The second step was to work on bootstrapping. And it was successful.  Hazelnut, the bootstrap process tool, is able to build a smalltalk image from a description. To ensure the quality and health of these newly created images I set up jenkins jobs loading different packages on top of them, and running tests over them.

What happened since last time: Declarative kernel descriptions

A kernel definition has two main parts:

  • the code and definitions of the entities of that kernel
  • a definition on how to build the basic model of that kernel and how to initialize it finally

The first one can take the form of source files like in https://github.com/guillep/PharoKernel, which is the source code Hazelnut actually uses to bootstrap Pharo images. The second part of the kernel definition contains some imperative parts, and by now they are declared in simple pharo classes you download from Monticello.

So now, the bootstrap loads the kernel definition from those source files, generates the bootstrapped environment, and serializes it into a new image file.

The future of bootstrapping pharo

Since our goal is to bootstrap pharo to support it’s modularity and  evolution, there are some keypoints to attack in the near future:

  • getting the pharo sourcecode in sync with this bootstrap representation
  • choosing the really important parts for a kernel. What should be and what should not in those source files? Where do we package what’s not going kernel?
  • building pharo from bootstrapped images.

Even, when looking at the upcoming pharo changes like first class slots and class layouts, or the new Tanker package manager, the bootstrap will need for sure some updates.

Conclusions

I hope this project makes pharo grow and get better!

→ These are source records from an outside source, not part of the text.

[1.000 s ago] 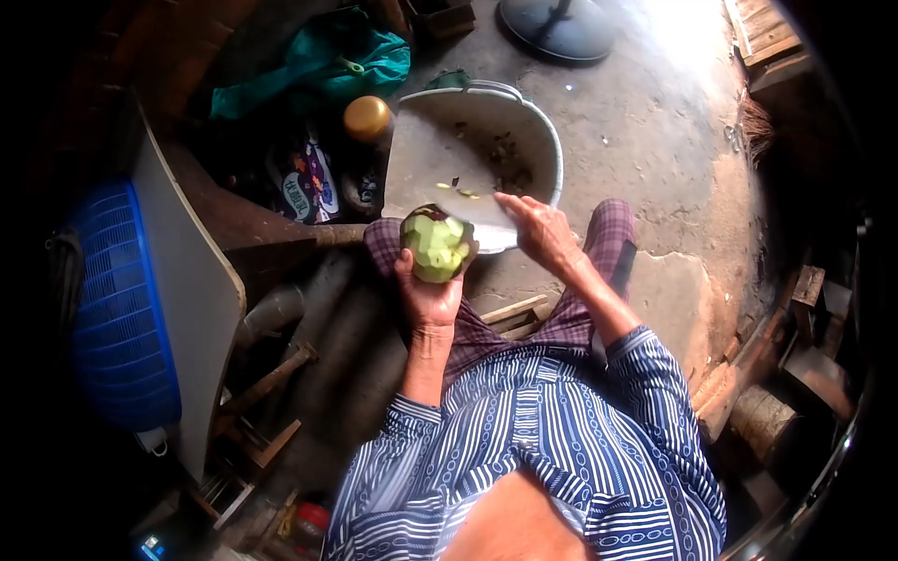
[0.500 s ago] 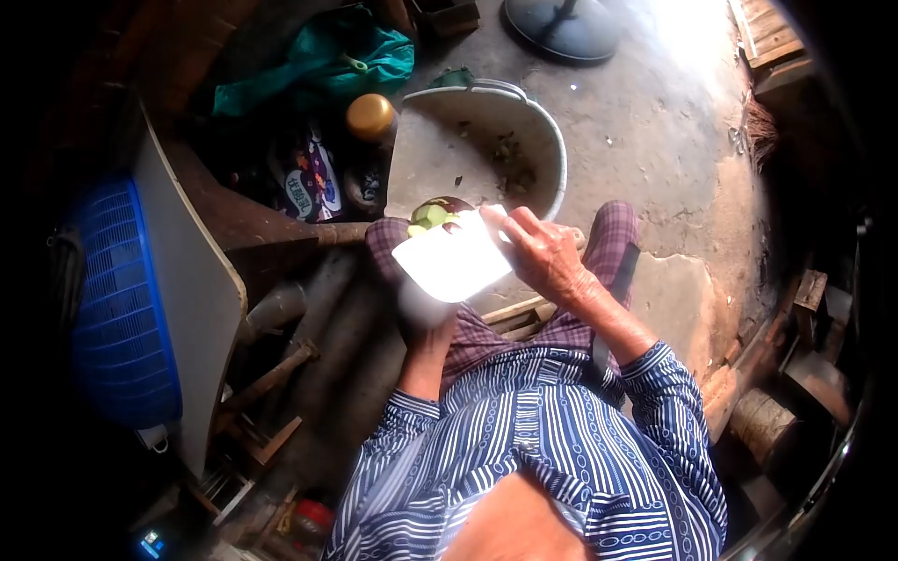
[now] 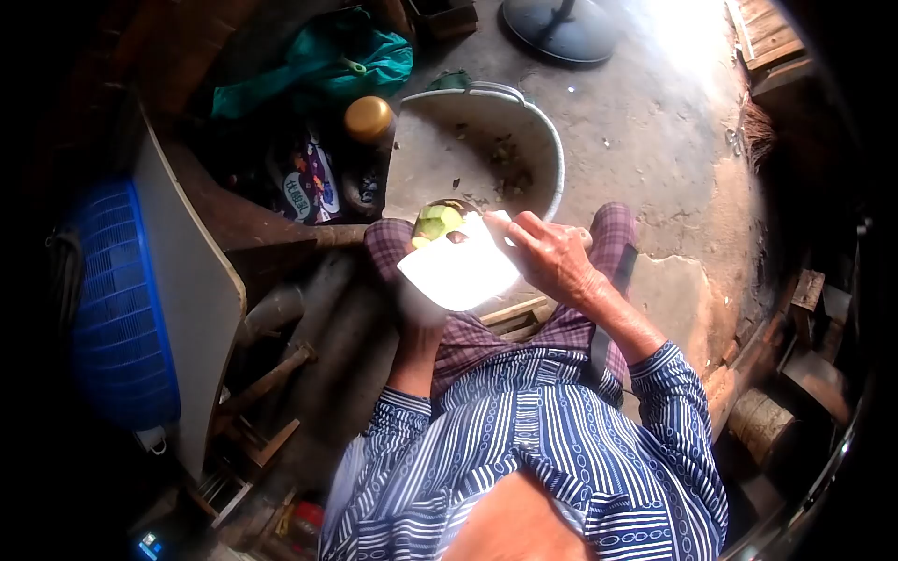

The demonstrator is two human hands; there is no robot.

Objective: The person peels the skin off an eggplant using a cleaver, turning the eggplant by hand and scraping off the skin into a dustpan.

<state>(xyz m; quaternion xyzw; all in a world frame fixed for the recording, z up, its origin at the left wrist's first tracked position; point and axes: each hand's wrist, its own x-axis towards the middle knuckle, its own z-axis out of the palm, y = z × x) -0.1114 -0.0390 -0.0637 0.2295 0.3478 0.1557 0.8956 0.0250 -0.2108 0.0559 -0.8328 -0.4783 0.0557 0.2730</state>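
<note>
In my right hand (image 3: 559,257) is a broad cleaver (image 3: 458,266), its blade bright white with glare. The fingers are closed round its handle, and the blade spans the space in front of my lap. Behind the upper left edge of the blade shows a cut vegetable (image 3: 437,222) with pale green flesh and dark skin. My left hand (image 3: 419,323) comes up from below under the blade and holds this vegetable; its fingers are mostly hidden. Beyond both hands stands a pale, deep basin (image 3: 554,159) with vegetable scraps scattered on its bottom.
A golden-lidded jar (image 3: 368,119) and a teal plastic bag (image 3: 318,65) lie left of the basin. A blue plastic basket (image 3: 117,299) leans at the left by a board (image 3: 192,309). A black round base (image 3: 561,33) stands ahead; firewood (image 3: 762,425) lies right.
The cleaver blade has shifted slightly right and down. More of the vegetable's pale green cut flesh now shows above it. Both hands stay in nearly the same place.
</note>
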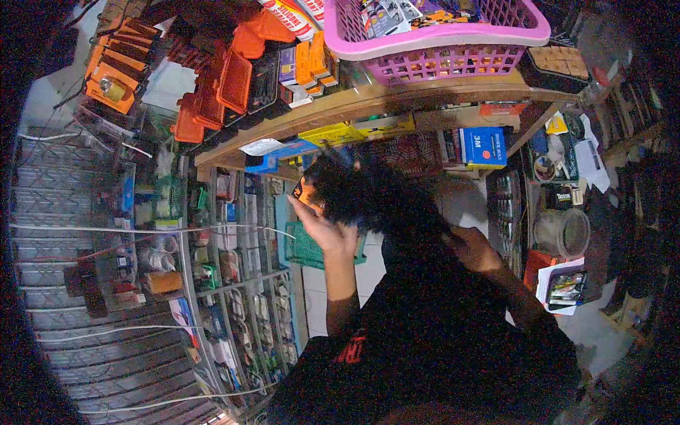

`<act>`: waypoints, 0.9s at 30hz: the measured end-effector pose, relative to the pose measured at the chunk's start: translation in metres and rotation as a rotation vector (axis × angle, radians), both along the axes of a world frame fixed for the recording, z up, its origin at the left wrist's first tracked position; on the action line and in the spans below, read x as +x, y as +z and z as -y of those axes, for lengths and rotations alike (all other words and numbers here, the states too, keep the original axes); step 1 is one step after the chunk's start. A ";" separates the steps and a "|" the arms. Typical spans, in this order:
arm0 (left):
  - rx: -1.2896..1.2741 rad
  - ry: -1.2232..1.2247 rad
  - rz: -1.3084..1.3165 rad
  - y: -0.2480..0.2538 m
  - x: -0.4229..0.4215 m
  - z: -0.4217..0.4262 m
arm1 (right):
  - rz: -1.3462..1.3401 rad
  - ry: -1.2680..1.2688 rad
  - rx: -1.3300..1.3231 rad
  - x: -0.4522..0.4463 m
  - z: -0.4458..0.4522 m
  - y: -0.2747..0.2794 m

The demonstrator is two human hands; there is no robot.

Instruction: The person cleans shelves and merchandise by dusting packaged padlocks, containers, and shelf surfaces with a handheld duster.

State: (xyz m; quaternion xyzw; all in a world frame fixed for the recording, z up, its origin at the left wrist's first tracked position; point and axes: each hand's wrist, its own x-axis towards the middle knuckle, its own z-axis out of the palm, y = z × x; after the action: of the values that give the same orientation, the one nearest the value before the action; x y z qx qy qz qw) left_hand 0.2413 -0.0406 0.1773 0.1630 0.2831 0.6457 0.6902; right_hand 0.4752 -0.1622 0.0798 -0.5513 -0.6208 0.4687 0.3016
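My left hand (331,232) is raised in front of my chest, fingers bent around a small orange-and-black packet (307,193). A dark, fluffy, hair-like mass (354,185) covers part of the packet and the fingertips. On the other side, my right hand (473,249) is in shadow beside the dark mass and my black shirt. Its fingers are partly hidden, so whether it holds anything does not show. Below my left hand is a green plastic basket (322,248) on the white tiled floor.
A pink basket (439,34) of packaged goods stands on a wooden-edged shelf, beside orange-lidded boxes (234,81). Underneath sits a blue 3M box (484,146). Glass display shelves (244,297) line the left; a clear tub (562,232) stands at right.
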 end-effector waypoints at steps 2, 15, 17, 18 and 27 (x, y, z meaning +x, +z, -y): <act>0.011 0.056 -0.088 -0.002 0.004 0.001 | 0.001 -0.002 -0.025 -0.003 0.000 0.002; 0.048 0.036 -0.034 -0.006 0.000 -0.003 | 0.032 0.071 -0.075 -0.006 -0.004 -0.003; -0.010 0.140 -0.162 0.006 0.007 0.002 | 0.007 0.074 -0.047 -0.006 -0.006 0.002; 0.387 -0.362 0.110 -0.019 -0.007 -0.007 | 0.024 0.091 -0.035 -0.005 -0.006 0.009; 0.087 -0.022 0.049 -0.007 -0.003 0.002 | 0.007 0.043 -0.053 -0.007 -0.005 0.007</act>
State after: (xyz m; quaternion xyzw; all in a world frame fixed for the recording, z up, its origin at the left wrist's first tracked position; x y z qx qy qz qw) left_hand 0.2381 -0.0425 0.1699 0.1801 0.2360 0.6538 0.6960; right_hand 0.4678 -0.1570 0.0873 -0.5473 -0.6208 0.4896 0.2744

We can now generate images with the source code defined statically in source files, so for the GSOC program the scope has been fulfilled.

See you in a next post documenting the project!

Salut!

The Bootstrap Chronicles Chapter 4 – Pump up with Fuel

Last time we were generating a new image with useful information.  This post tells the story after that first bootstrap: How we ensure that little monster is healthy, and how we ensure that our process is flexible and robust enough, and how does it help pharo in the modularization cruzade.

Fuel – The modularization sword

Probably some of you already know about Fuel: a fast object serializer written by Mariano Peck and Martín Dias. And maybe you are also aware of another Google Summer of Code Martín is working on: a Binary Package manager on top of fuel. Mariano showed us already a first proof of concept of that idea in this post: http://marianopeck.wordpress.com/2011/09/24/importing-and-exporting-packages-with-fuel/.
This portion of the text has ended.